Problem description: When you transcribe the listing that follows, keep every line exact and omit the pictures.

-.-.-

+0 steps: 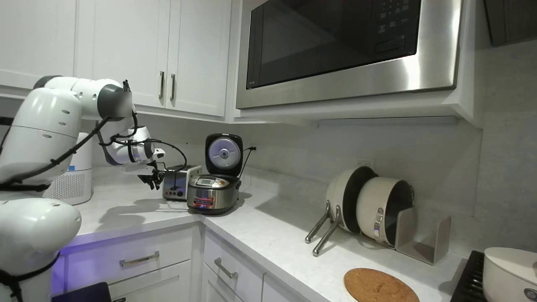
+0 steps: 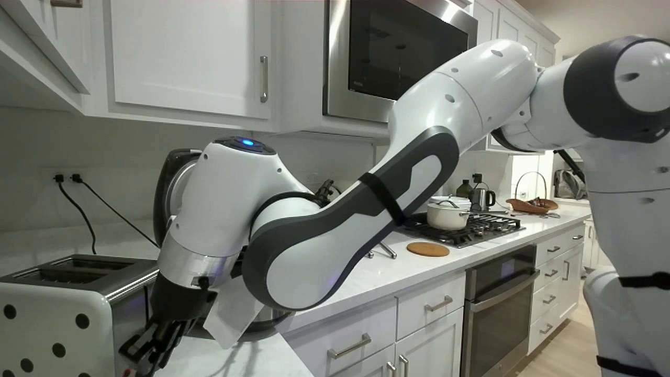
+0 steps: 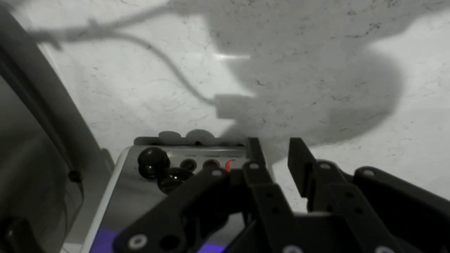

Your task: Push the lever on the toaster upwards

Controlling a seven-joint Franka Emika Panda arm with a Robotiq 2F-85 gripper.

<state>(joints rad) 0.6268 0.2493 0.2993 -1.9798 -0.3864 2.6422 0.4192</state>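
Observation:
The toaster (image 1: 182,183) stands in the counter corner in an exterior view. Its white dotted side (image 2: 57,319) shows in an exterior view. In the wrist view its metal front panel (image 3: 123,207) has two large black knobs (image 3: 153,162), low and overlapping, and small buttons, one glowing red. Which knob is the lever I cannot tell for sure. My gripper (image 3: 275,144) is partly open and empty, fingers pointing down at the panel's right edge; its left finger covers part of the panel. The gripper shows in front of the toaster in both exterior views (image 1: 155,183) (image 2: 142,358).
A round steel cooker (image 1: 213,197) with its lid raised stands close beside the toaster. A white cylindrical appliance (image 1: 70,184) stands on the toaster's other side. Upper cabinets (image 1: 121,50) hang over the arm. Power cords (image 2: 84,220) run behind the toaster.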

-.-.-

Output for this task:
+0 steps: 
+0 steps: 
+0 steps: 

Your task: Push the lever on the toaster upwards

Controlling a seven-joint Franka Emika Panda arm with a Robotiq 2F-85 gripper.

<state>(joints rad) 0.6268 0.2493 0.2993 -1.9798 -0.3864 2.6422 0.4192</state>
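Observation:
The toaster (image 1: 182,183) stands in the counter corner in an exterior view. Its white dotted side (image 2: 57,319) shows in an exterior view. In the wrist view its metal front panel (image 3: 123,207) has two large black knobs (image 3: 153,162), low and overlapping, and small buttons, one glowing red. Which knob is the lever I cannot tell for sure. My gripper (image 3: 275,144) is partly open and empty, fingers pointing down at the panel's right edge; its left finger covers part of the panel. The gripper shows in front of the toaster in both exterior views (image 1: 155,183) (image 2: 142,358).
A round steel cooker (image 1: 213,197) with its lid raised stands close beside the toaster. A white cylindrical appliance (image 1: 70,184) stands on the toaster's other side. Upper cabinets (image 1: 121,50) hang over the arm. Power cords (image 2: 84,220) run behind the toaster.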

This exercise has now been finished.